Les multinationales doivent rendre des comptes !

Les multinationales doivent rendre des comptes !

Appel aux ONGs pour inciter les Etats à l’action !

Les Amis de la Terre lancent un appel aux ONG pour pousser les Etats à l’action durant le Sommet de la Terre.

Durant la décennie passée, les compagnies multinationales ont eu à exercer un impact toujours grandissant sur le monde.

Les investissements étrangers directs ont dépassé 1,3 trillion de dollars US. Ils ont conduits par 60.000 multinationales et leurs 800.000 filiales. Deux cent compagnies contrôlent le quart de l’activité économique mondiale.

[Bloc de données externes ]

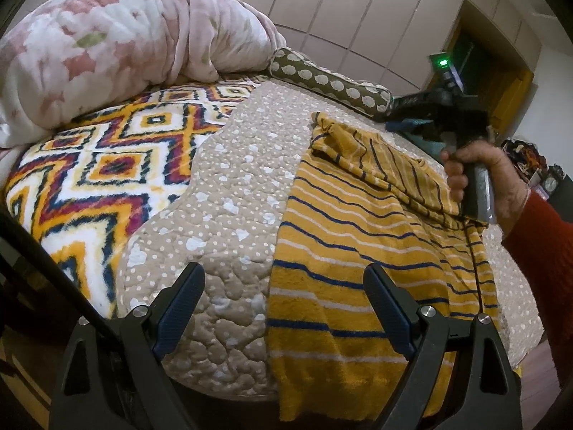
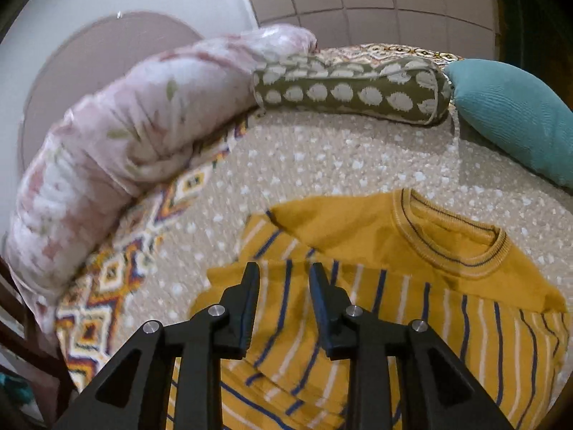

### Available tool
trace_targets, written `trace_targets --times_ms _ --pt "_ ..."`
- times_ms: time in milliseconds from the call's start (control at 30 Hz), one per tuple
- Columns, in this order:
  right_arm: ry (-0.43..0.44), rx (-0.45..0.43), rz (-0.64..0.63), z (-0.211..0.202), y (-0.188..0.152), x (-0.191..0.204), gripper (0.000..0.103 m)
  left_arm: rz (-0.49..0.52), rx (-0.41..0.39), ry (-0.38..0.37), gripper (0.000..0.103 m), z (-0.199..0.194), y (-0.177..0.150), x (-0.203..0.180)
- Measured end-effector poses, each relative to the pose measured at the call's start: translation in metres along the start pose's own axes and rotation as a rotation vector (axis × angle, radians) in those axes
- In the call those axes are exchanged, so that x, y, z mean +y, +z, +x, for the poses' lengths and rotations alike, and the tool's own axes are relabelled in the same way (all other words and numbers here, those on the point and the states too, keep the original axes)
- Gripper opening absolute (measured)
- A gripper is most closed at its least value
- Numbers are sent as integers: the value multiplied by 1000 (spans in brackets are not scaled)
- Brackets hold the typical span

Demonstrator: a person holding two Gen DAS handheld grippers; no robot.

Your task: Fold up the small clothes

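Note:
A small mustard-yellow sweater with blue and white stripes [image 1: 358,236] lies on the beige dotted quilt [image 1: 229,193], its hem hanging over the near edge. My left gripper [image 1: 284,283] is open and empty above the hem's left side. In the right wrist view the sweater [image 2: 394,308] shows its ribbed collar [image 2: 458,247] and a sleeve folded across the chest. My right gripper [image 2: 284,272] hovers over that folded sleeve, its jaws a little apart with nothing between them. The right gripper's body, held by a hand, shows in the left wrist view [image 1: 465,150].
A pink floral duvet [image 1: 118,43] is bunched at the back left on a zigzag-patterned blanket [image 1: 89,165]. An olive bolster with white hedgehogs [image 2: 351,89] and a teal cushion [image 2: 515,114] lie along the far side. Wardrobe doors stand behind.

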State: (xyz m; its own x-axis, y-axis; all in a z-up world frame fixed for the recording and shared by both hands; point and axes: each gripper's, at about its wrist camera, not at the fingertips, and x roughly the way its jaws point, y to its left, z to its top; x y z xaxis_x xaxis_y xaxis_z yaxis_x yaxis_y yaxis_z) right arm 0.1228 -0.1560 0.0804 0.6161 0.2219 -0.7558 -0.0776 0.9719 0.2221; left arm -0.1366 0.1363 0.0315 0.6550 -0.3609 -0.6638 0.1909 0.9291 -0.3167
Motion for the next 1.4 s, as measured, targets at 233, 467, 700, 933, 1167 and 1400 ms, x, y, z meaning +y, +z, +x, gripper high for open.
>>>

Les impacts social et environnemental de ces compagnies ont été importants et les pratiques des compagnies ont souvent constitué un obstacle au développement durable - y compris les abus des droits de l’homme, la dégradation environnementale, la dette écologique, la promotion des modèles de consommation et des styles de vie non durables ainsi que l’iniquité économique.

Entre-temps la dimension de plus en plus importante, la mobilité et le pouvoir politiques et économique des compagnies multinationales ont rendu de plus en plus difficile pour les citoyens et pour les Etats le fait de les rendre responsables pour leurs actions.

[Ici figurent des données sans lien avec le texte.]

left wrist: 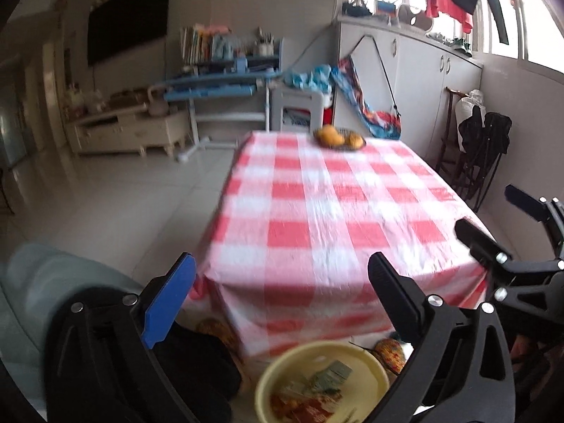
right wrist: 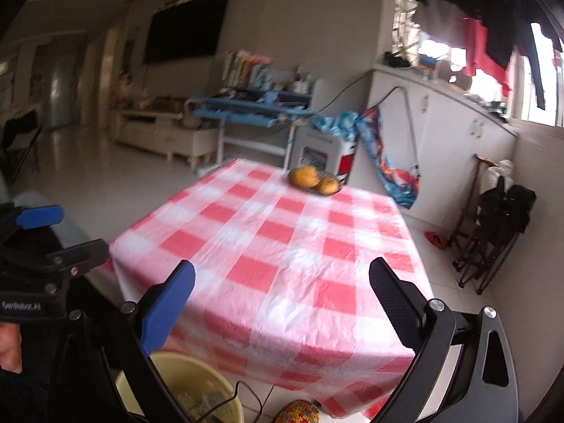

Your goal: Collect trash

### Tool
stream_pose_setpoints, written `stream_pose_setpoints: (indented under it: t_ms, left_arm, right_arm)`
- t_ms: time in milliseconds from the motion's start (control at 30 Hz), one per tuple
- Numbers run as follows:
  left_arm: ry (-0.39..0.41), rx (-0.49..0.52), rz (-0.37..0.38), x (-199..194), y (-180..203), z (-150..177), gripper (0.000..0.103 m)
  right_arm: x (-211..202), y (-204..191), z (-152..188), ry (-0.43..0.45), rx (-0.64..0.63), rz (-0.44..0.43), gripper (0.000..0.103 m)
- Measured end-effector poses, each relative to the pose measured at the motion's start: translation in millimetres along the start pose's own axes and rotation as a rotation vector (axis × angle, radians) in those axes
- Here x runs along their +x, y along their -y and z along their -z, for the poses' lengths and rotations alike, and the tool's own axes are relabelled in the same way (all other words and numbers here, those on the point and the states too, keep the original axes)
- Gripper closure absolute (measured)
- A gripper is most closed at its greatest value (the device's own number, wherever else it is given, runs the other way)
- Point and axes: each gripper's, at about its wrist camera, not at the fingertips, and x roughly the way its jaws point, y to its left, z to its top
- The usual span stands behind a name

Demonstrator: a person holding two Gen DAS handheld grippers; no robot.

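Note:
A yellow bin [left wrist: 319, 352] stands on the floor at the near end of the table and holds several pieces of paper and wrapper trash [left wrist: 317, 387]. It also shows in the right wrist view [right wrist: 176, 377]. My left gripper [left wrist: 282, 282] is open and empty, held above the bin and the table's near edge. My right gripper [right wrist: 282, 289] is open and empty over the near end of the table [right wrist: 282, 246]. The right gripper shows at the right of the left wrist view [left wrist: 493, 215], and the left gripper at the left of the right wrist view [right wrist: 70, 232].
The table [left wrist: 317, 211] has a red and white checked cloth. A dish of yellow fruit [left wrist: 338, 137] sits at its far end. Colourful slippers [left wrist: 389, 352] lie under the table. A blue desk [left wrist: 218, 84], white cabinets [left wrist: 423, 70] and a folded chair [left wrist: 483, 148] stand around.

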Motion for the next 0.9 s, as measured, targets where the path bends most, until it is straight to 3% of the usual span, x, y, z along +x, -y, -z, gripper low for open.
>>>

La Conférence des Nation Unies sur l’Environnement et le Développement tenue à Rio en 1992 et les grandes rencontres onusiennes d’importance globale qui l’ont suivie n’ont pas pu réussir à appréhender cet déficit dans la gouvernance des compagnies multinationales.

En guise de réponse aux pressions relatives aux impacts négatifs des pratiques des compagnies et aux demandes exprimées par les citoyens quant à une justice sociale et environnementale, les Etats ont tendance à avancer les codes et les initiatives volontaires. Mais ces actions se sont révélées être insuffisantes puisqu’elles ne renforcent pas les citoyens affectés. Elles ne sont pas non plus appliquées et sont souvent autorégulées. Les citoyens veulent que les pratiques sociale, environnementale et de droits de l’homme soient empreintes de responsabilité et qu’elles soient obligatoires. Elles ne doivent pas être laissées à la fantaisie des compagnies.

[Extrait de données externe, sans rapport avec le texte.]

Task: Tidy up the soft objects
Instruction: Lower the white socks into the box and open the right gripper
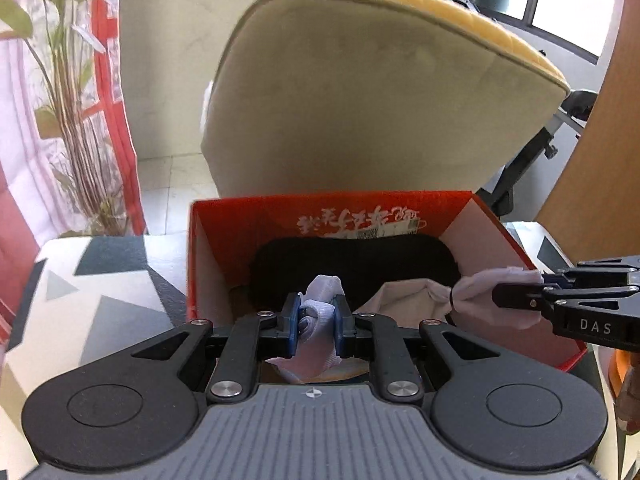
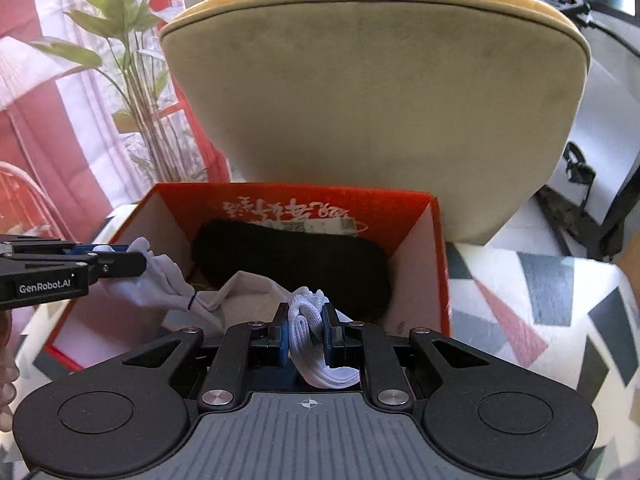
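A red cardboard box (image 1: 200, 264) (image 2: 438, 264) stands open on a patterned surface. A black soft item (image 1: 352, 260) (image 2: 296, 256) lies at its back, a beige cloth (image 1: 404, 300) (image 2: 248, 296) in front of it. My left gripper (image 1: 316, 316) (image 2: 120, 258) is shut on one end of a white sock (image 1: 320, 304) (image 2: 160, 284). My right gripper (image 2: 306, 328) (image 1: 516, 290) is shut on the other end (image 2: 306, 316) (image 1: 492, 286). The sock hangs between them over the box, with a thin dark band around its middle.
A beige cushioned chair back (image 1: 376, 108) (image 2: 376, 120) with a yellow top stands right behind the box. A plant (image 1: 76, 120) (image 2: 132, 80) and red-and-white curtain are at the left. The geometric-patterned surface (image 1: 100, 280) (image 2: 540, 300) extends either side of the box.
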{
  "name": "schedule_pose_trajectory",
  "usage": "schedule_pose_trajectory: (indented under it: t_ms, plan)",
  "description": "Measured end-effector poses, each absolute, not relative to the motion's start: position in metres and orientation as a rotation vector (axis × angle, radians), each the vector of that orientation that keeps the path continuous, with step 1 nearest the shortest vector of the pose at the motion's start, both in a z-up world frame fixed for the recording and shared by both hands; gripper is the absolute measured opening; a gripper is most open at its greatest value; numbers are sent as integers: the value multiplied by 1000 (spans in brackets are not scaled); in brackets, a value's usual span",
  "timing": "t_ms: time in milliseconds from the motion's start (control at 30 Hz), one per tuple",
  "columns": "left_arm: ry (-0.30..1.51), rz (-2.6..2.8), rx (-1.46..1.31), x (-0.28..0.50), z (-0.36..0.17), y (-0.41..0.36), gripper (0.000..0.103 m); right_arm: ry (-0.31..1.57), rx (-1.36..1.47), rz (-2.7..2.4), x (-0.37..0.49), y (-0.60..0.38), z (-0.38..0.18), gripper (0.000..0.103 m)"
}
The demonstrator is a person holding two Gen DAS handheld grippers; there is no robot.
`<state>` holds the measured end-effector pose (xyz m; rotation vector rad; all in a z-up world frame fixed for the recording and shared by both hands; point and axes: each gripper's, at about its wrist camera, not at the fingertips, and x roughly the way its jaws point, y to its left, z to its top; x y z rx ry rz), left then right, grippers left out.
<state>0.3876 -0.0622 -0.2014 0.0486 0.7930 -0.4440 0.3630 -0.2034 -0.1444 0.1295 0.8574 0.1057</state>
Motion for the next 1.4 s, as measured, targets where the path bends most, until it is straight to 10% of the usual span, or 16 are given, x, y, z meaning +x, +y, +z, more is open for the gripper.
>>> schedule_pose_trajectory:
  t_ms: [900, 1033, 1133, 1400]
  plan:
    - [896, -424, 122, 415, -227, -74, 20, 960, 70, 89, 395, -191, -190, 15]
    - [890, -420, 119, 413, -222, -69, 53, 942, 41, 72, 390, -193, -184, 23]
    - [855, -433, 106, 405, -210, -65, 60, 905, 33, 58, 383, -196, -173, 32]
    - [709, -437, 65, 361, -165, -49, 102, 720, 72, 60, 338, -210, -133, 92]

En utilisant des institutions comme l’Organisation Mondiale du Commerce qui opèrent en faveur des compagnies multinationales et qui ne permettent pas la réalisation du développement durable, les compagnies ont pu s’assurer des droits de plus en plus élargis pour elles mêmes . Il est plus que temps pour que les gens aient eux aussi des droits qui puissent leur permettre de demander des comptes. De nouvelles règles sont nécessaires pour responsabiliser les compagnies, ce sont : des pratiques internationales obligatoires, améliorées et sûres ; ces réglementations doivent être placées sous l’autorité des Nations Unies.

Un cadre obligatoire doit appuyer et faire la promotion de quatre priorités : Des droits légaux et applicables pour les citoyens et les communautés afin de pouvoir demander des comptes aux compagnies

Des obligations légales applicables pour les compagnies multinationales ;

La responsabilité dans les pays de domiciliation et dans les pays d’accueil avec action d’application ; et

Une action gouvernementale efficace pour assurer que les compagnies se conforment aux bonnes pratiques.

Nous appelons les Etats à agir en s’engageant eux-mêmes dans le lancement des négociations quant à une responsabilisation légalement applicable des compagnies lors du Sommet Mondial sur le Développement Durable.